Mr. Biden wants to raise the tax rate on capital gains such as stock sales for individuals who earn more than $400,000 to 39.6 percent. He also reiterated calls to close the so-called carried interest loophole that allows wealthy hedge fund managers and private equity executives to pay lower tax rates than entry-level employees.

The budget also includes another attempt at a version of a wealth tax, a complex concept that has long been an ambition of progressives.

The proposal would impose a 25 percent “billionaire tax” on individuals with wealth, defined as the total value of their assets, of more than $100 million.


White House Targets Million-Dollar Pay by Private Companies - Chandra Wallace, Tax Notes ($):

The White House wants to expand the $1 million limitation on tax deductions taken by public companies for top executives’ compensation by applying it to any employee of privately held C corporations.

The Biden administration’s fiscal 2025 budget proposal would disallow deductions “for all compensation over $1 million paid to any employee of a C corporation” — a change from current law, which denies the deductions “only for a small number of highly paid employees at publicly-traded C corporations,” according to the budget proposal, released March 11.


Capital Gains Hikes at Center of Biden’s Second-Term Tax Agenda - Laura Davison, Lauren Vella, and Erin Schilling, Bloomberg ($):

Biden is proposing to increase the 3.8% Medicare tax to 5% for those earning at least $400,000 to shore up the program’s trust fund.
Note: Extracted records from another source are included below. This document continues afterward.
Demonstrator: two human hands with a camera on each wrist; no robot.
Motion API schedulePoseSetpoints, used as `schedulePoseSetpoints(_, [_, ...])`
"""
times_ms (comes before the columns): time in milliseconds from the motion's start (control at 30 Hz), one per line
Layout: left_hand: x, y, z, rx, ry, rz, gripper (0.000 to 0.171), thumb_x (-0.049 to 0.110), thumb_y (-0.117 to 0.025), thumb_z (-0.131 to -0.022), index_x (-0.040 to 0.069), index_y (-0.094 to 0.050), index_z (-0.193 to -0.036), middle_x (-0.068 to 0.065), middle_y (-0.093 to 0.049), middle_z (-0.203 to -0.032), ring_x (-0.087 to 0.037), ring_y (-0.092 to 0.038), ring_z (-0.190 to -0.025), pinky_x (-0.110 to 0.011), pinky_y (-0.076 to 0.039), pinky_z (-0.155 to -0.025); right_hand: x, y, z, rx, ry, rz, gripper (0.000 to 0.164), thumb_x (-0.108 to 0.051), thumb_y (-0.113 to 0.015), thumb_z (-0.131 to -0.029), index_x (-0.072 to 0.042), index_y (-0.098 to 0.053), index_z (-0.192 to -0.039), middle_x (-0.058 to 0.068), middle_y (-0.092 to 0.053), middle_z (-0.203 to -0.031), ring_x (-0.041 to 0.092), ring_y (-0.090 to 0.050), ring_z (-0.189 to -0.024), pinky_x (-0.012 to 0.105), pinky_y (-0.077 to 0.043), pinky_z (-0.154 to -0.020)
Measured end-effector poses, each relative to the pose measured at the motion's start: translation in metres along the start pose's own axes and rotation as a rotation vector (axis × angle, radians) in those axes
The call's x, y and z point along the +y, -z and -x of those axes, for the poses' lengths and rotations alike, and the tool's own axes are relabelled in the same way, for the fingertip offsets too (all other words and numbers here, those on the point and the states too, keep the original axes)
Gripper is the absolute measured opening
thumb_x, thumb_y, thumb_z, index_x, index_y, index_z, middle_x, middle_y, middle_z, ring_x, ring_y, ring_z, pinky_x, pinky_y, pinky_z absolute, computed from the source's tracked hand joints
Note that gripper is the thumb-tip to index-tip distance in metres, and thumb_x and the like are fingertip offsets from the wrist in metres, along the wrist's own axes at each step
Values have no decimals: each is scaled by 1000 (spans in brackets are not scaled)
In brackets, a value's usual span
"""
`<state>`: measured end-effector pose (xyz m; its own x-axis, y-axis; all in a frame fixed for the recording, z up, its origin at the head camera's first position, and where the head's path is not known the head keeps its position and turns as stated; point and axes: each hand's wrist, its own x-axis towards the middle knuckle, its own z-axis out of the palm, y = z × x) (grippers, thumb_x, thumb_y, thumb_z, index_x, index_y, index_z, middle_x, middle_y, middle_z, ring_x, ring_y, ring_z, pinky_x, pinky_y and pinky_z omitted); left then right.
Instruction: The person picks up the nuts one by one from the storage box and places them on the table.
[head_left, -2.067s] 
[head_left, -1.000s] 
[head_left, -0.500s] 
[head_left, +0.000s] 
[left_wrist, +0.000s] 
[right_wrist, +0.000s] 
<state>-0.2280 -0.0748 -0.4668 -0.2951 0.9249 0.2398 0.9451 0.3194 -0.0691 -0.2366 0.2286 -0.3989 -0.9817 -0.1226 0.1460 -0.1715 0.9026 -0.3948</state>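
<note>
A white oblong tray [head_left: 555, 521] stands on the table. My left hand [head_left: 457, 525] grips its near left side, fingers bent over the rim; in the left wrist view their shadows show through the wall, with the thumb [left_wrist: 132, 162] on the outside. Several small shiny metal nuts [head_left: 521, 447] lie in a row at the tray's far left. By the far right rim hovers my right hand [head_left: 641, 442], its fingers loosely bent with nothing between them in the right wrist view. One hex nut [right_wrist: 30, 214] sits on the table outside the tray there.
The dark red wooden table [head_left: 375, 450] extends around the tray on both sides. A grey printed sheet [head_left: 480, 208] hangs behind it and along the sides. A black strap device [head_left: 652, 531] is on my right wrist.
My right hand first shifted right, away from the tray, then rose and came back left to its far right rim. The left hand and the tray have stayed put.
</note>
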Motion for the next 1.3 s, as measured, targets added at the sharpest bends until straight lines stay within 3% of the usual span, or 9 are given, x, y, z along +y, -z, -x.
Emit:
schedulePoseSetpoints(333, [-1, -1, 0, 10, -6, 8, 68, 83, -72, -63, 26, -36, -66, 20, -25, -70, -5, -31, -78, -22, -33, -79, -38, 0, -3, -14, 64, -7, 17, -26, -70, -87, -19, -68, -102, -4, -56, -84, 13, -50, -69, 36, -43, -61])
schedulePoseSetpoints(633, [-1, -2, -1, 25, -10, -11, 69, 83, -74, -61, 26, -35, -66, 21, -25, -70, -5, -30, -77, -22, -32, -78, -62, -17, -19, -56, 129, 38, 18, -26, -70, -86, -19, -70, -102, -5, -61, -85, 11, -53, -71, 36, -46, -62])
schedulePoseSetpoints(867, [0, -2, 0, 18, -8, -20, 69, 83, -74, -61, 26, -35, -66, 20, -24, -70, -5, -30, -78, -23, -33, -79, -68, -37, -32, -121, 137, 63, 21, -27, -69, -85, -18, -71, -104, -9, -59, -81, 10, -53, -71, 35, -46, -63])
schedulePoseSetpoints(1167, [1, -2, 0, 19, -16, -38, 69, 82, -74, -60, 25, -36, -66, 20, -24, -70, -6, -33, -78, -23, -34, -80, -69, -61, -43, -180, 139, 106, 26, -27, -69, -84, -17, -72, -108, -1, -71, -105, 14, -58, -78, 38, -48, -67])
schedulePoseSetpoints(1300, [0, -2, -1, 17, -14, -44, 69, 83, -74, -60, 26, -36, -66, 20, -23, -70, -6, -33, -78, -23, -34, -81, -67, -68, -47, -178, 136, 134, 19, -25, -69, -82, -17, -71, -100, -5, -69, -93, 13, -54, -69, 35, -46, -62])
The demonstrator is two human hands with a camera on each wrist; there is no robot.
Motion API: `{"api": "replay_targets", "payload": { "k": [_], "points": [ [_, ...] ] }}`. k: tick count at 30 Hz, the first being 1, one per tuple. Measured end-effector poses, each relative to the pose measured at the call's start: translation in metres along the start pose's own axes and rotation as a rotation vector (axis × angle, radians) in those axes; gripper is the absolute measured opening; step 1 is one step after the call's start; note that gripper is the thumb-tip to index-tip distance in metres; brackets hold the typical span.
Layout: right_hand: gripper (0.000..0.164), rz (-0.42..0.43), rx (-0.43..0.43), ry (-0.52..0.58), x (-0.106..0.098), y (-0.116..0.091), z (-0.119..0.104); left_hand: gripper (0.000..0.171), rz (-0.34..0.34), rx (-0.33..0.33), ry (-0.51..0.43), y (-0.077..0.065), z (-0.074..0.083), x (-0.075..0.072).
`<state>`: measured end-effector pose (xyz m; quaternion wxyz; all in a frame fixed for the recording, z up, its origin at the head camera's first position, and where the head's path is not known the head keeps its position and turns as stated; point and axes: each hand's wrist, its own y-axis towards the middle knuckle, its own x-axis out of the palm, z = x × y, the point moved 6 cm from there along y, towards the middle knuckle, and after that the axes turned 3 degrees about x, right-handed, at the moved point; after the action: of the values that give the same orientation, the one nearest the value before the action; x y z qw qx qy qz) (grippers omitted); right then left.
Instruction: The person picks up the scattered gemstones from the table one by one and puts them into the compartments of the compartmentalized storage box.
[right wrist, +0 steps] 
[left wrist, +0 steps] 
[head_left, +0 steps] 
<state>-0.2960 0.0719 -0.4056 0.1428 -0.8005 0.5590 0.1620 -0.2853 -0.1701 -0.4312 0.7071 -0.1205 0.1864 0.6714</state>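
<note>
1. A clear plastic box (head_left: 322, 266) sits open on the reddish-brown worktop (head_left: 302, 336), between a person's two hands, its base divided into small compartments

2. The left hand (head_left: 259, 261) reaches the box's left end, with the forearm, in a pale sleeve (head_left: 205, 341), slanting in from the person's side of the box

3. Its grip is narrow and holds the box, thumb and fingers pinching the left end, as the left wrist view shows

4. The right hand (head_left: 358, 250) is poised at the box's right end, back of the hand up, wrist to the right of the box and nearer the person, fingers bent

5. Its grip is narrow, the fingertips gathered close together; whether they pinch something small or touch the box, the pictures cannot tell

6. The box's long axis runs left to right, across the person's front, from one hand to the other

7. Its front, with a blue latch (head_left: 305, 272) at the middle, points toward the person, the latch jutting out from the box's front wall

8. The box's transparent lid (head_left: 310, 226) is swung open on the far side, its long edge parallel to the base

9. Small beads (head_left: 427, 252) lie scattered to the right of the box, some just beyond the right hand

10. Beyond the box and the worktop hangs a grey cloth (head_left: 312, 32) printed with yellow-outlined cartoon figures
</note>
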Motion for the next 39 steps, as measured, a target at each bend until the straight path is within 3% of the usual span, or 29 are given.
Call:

That would mean the richest taxpayers would pay a 44.6% federal rate on investment income and other earnings.

The plan also calls for taxing assets when an owner dies, ending a benefit that allowed the unrealized appreciation to go untaxed when transferred to an heir.


Treasury Seeks to Shift Health Plan Tax Liability - Caitlin Mullaney, Tax Notes ($): 

The Biden administration has proposed amending the excise tax on employment-based group health plans to shift liability for noncompliance with IRS requirements to third-party administrators (TPAs) when applicable.


Employers are liable for a daily $100 excise tax for each day their health plan fails to comply with the list of required standards in section 4980D, but the TPAs that administer plans on behalf of employers face no liability. The green book explains that transferring the liability to TPAs when applicable “would make the excise tax more effective and increase compliance.”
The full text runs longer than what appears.